YOUR ASSIGNMENT: Print the data below exactly as it appears.

PROVIDED MATERIAL:
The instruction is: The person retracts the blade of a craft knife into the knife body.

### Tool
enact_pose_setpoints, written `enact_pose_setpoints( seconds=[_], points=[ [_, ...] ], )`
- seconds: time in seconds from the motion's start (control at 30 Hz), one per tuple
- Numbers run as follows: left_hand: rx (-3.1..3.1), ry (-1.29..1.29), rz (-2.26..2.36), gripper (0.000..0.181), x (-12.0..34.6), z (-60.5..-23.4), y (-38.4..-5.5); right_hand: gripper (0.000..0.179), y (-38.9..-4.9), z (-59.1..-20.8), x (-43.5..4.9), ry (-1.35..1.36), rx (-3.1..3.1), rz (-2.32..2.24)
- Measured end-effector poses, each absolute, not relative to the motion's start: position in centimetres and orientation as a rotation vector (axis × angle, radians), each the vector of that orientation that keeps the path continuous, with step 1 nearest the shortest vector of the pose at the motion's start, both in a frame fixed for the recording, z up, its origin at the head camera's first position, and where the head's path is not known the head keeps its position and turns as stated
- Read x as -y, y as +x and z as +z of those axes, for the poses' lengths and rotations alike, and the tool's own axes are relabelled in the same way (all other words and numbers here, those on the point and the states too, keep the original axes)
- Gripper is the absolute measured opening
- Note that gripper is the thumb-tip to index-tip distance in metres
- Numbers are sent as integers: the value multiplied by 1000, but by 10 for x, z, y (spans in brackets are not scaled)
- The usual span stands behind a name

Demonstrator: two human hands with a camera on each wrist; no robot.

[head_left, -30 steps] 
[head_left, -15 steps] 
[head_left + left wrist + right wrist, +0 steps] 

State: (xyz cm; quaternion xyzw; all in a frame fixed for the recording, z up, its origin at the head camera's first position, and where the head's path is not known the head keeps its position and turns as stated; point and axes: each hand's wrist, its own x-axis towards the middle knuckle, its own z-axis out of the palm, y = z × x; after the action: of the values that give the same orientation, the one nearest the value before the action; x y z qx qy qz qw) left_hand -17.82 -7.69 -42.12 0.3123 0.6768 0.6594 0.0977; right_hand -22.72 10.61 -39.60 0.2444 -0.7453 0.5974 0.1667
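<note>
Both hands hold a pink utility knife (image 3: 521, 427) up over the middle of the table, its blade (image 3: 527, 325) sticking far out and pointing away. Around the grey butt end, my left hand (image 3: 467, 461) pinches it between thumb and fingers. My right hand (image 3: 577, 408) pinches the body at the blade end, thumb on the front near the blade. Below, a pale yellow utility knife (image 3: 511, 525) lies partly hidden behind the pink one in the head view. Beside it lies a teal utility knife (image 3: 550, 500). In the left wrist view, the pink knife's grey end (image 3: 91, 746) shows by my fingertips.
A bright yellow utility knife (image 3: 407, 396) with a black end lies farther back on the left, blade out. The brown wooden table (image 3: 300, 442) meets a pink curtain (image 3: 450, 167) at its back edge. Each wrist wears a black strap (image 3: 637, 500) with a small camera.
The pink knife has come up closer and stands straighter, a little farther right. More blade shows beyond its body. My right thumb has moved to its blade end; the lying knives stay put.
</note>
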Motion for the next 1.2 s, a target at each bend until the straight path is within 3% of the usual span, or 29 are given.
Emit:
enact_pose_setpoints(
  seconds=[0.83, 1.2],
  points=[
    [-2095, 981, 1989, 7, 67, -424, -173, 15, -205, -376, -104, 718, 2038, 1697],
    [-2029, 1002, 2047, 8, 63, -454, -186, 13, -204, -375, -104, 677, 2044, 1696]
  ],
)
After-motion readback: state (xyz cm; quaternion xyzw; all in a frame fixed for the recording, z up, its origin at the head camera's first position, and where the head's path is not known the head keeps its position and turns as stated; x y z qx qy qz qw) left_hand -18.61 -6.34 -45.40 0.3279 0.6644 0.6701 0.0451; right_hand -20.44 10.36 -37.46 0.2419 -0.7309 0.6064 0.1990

WRITTEN ANSWER:
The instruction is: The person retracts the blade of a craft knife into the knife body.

### Tool
enact_pose_setpoints, written `enact_pose_setpoints( seconds=[_], points=[ [_, ...] ], )`
- seconds: time in seconds from the motion's start (control at 30 Hz), one per tuple
- Numbers run as follows: left_hand: rx (-3.1..3.1), ry (-1.29..1.29), rz (-2.26..2.36), gripper (0.000..0.181), x (-12.0..34.6), z (-60.5..-23.4), y (-38.4..-5.5); right_hand: gripper (0.000..0.179), y (-38.9..-4.9), z (-59.1..-20.8), x (-43.5..4.9), ry (-1.35..1.36), rx (-3.1..3.1), rz (-2.32..2.24)
- Measured end-effector poses, each absolute, not relative to the motion's start: position in centimetres and orientation as a rotation vector (axis × angle, radians), each the vector of that orientation that keeps the path continuous, with step 1 nearest the shortest vector of the pose at the motion's start, both in a frame fixed for the recording, z up, its origin at the head camera's first position, and where the head's path is not known the head keeps its position and turns as stated
- Read x as -y, y as +x and z as +z of those axes, for the poses' lengths and rotations alike, and the tool's own axes are relabelled in the same way (all other words and numbers here, those on the point and the states too, keep the original axes)
- Gripper is the absolute measured opening
- Note that gripper is the thumb-tip to index-tip distance in metres
- Numbers are sent as integers: the value multiplied by 1000, but by 10 for x, z, y (spans in brackets are not scaled)
- The usual span stands behind a name

Demonstrator: two human hands with a camera on each wrist; no robot.

[head_left, -30 steps] 
[head_left, -15 steps] 
[head_left + left wrist + right wrist, +0 steps] 

State: (xyz cm; quaternion xyzw; all in a frame fixed for the recording, z up, its origin at the head camera's first position, and where the head's path is not known the head keeps its position and turns as stated; point and axes: each hand's wrist, its own x-axis towards the middle knuckle, its own z-axis out of the palm, y = z × x; after the action: of the values that give the same orientation, the one nearest the value before the action; x y z qx qy qz qw) left_hand -17.82 -7.69 -42.12 0.3123 0.6768 0.6594 0.0977; right_hand -22.72 10.61 -39.60 0.2444 -0.7453 0.5974 0.1667
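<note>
Both hands hold a pink utility knife (image 3: 521, 427) up over the middle of the table, its blade (image 3: 527, 325) sticking far out and pointing away. Around the grey butt end, my left hand (image 3: 467, 461) pinches it between thumb and fingers. My right hand (image 3: 577, 408) pinches the body at the blade end, thumb on the front near the blade. Below, a pale yellow utility knife (image 3: 511, 525) lies partly hidden behind the pink one in the head view. Beside it lies a teal utility knife (image 3: 550, 500). In the left wrist view, the pink knife's grey end (image 3: 91, 746) shows by my fingertips.
A bright yellow utility knife (image 3: 407, 396) with a black end lies farther back on the left, blade out. The brown wooden table (image 3: 300, 442) meets a pink curtain (image 3: 450, 167) at its back edge. Each wrist wears a black strap (image 3: 637, 500) with a small camera.
The pink knife has come up closer and stands straighter, a little farther right. More blade shows beyond its body. My right thumb has moved to its blade end; the lying knives stay put.
</note>
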Motion for the next 1.2 s, a target at each bend until the straight path is within 3% of the usual span, or 29 are given.
Emit:
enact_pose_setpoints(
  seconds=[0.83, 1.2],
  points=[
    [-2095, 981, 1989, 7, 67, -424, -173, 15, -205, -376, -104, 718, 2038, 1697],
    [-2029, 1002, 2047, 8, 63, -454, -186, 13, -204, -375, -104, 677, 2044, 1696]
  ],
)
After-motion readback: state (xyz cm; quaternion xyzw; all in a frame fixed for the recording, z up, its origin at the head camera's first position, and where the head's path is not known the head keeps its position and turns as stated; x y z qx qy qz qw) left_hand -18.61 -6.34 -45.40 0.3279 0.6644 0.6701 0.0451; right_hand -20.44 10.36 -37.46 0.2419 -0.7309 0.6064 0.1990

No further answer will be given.